_WHAT YOU WILL DO_
From the listing below, copy only the lines running from the line that contains "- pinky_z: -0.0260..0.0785" to the line that contains "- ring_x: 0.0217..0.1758", both included.

--- START ---

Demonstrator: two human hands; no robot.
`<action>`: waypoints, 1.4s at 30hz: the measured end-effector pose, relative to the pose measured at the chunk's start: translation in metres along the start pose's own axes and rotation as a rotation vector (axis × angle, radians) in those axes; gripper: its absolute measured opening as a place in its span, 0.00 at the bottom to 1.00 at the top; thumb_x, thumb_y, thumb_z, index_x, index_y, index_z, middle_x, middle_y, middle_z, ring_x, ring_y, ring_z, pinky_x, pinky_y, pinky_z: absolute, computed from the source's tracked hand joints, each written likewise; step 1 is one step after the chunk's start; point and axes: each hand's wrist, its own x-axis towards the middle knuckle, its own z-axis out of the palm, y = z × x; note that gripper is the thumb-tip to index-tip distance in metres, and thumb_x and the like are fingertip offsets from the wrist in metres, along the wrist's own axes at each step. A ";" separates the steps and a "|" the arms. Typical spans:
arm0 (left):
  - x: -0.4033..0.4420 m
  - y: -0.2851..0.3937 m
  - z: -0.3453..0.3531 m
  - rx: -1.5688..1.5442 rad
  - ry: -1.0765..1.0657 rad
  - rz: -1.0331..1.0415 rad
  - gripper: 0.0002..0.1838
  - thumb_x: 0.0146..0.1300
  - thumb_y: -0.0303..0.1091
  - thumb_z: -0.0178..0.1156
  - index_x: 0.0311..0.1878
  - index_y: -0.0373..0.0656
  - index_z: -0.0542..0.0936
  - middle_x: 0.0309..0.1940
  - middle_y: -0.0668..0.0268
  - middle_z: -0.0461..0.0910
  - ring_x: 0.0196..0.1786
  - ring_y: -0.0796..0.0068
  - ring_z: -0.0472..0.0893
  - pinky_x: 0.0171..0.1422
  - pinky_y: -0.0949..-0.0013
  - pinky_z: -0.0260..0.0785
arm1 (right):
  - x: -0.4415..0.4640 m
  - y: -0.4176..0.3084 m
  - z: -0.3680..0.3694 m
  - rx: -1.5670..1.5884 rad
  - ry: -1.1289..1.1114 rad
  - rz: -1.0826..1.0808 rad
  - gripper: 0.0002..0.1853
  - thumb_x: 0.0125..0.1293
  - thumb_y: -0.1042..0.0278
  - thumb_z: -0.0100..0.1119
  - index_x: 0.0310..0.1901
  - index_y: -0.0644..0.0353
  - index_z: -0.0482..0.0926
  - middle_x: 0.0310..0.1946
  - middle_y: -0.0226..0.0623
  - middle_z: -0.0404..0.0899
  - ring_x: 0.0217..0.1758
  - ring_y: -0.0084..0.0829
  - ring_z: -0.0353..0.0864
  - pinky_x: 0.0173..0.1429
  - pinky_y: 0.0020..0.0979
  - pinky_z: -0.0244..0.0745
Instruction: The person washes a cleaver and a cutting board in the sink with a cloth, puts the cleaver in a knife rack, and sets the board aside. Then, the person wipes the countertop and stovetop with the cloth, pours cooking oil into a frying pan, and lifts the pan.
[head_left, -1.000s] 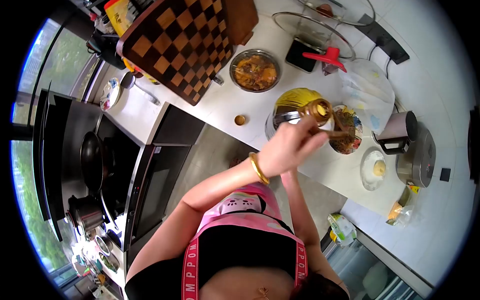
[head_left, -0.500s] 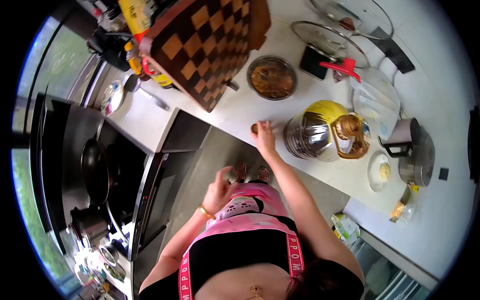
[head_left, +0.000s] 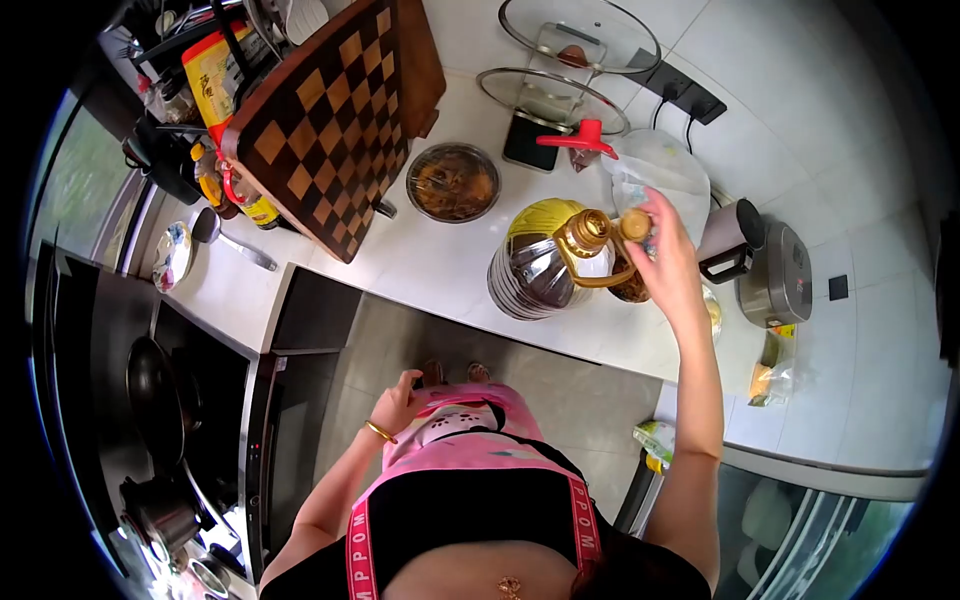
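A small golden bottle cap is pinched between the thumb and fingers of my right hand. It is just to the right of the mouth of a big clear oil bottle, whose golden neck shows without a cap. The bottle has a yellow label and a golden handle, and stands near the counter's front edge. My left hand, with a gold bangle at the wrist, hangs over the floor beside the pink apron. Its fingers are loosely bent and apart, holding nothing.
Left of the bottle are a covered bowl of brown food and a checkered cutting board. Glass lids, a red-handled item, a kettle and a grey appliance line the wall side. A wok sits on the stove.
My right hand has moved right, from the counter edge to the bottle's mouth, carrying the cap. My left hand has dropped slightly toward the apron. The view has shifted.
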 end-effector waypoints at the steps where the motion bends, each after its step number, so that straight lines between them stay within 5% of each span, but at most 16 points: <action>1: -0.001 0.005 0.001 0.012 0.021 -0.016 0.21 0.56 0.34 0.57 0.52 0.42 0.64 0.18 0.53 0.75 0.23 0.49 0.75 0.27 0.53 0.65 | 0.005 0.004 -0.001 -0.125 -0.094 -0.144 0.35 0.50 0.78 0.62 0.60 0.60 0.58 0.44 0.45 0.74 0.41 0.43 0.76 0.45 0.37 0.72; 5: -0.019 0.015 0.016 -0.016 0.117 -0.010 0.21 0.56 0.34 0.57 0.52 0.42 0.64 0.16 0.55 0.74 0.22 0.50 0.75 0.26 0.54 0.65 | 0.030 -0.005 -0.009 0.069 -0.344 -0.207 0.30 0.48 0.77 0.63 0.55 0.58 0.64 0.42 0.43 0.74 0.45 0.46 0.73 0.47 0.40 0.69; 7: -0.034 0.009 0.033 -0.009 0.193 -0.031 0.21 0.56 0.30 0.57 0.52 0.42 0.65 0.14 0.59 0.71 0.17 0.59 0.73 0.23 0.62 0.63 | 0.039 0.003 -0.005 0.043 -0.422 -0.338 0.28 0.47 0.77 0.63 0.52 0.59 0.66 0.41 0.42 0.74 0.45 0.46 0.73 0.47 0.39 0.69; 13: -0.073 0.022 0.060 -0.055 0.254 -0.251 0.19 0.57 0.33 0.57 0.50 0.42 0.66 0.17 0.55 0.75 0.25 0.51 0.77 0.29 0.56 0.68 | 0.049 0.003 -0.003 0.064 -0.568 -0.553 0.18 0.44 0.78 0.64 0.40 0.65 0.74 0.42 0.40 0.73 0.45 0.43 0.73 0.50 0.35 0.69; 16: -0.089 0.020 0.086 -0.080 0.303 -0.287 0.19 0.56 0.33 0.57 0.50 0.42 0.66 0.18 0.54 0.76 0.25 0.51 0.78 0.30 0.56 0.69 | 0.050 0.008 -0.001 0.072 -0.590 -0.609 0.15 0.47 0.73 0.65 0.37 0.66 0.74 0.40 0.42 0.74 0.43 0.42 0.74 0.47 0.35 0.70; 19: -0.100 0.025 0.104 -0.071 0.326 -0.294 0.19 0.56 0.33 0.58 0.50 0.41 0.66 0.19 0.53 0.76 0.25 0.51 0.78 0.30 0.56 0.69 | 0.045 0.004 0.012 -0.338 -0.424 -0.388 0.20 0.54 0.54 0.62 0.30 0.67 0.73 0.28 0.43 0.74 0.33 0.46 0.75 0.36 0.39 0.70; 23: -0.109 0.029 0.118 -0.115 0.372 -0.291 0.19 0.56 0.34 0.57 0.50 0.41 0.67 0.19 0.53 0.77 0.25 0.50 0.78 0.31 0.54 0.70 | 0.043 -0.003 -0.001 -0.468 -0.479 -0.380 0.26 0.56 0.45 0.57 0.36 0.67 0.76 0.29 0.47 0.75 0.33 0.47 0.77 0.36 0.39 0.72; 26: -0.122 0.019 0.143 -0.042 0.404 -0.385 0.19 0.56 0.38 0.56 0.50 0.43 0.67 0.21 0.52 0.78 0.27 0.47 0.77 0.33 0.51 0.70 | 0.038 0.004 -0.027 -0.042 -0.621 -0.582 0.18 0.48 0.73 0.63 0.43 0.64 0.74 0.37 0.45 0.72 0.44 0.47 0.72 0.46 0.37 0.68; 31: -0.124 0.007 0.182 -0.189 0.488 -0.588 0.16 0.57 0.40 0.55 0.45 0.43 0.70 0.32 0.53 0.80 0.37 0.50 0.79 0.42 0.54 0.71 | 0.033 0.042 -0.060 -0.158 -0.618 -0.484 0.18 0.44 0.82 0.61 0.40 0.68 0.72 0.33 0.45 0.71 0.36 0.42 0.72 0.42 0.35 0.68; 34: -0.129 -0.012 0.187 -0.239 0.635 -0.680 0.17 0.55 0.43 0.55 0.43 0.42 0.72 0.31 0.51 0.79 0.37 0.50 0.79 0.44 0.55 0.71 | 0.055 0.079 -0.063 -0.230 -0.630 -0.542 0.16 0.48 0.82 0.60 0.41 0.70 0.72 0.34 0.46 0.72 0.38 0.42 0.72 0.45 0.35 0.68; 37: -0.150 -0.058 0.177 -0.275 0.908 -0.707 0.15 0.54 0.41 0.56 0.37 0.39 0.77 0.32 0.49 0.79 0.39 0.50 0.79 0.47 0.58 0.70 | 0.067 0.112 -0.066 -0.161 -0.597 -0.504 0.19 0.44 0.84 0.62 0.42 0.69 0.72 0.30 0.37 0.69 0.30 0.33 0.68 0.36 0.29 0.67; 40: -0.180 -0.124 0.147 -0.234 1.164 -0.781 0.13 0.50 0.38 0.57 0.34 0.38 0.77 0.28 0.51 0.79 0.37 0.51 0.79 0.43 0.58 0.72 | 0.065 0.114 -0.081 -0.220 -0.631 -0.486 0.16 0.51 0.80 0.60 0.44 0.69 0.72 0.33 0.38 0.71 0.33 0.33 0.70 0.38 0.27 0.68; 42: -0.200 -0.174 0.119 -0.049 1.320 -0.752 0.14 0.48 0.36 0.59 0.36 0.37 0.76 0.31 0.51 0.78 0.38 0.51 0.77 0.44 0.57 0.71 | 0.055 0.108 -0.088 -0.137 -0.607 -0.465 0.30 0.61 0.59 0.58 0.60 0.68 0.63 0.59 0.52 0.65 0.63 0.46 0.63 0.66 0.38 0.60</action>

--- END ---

_SOLUTION TO THIS TASK_
  - pinky_z: -0.0260..0.0785
arm1 (right):
  - x: -0.4415..0.4640 m
  - y: -0.4176..0.3084 m
  - z: -0.3680..0.3694 m
  - rx: -1.5670..1.5884 rad
  - ry: -1.1289..1.1114 rad
  - rz: -1.0826..1.0808 rad
  - gripper: 0.0002..0.1853
  - thumb_x: 0.0125..0.1293
  - thumb_y: -0.1042..0.0278
  - thumb_z: -0.0100..0.1119
  - index_x: 0.0310..0.1901
  - index_y: -0.0644..0.0353
  - index_z: -0.0482..0.0926
  - middle_x: 0.0310..0.1946
  - middle_y: -0.0226..0.0623
  - middle_z: -0.0404..0.0899
  - ring_x: 0.0217..0.1758

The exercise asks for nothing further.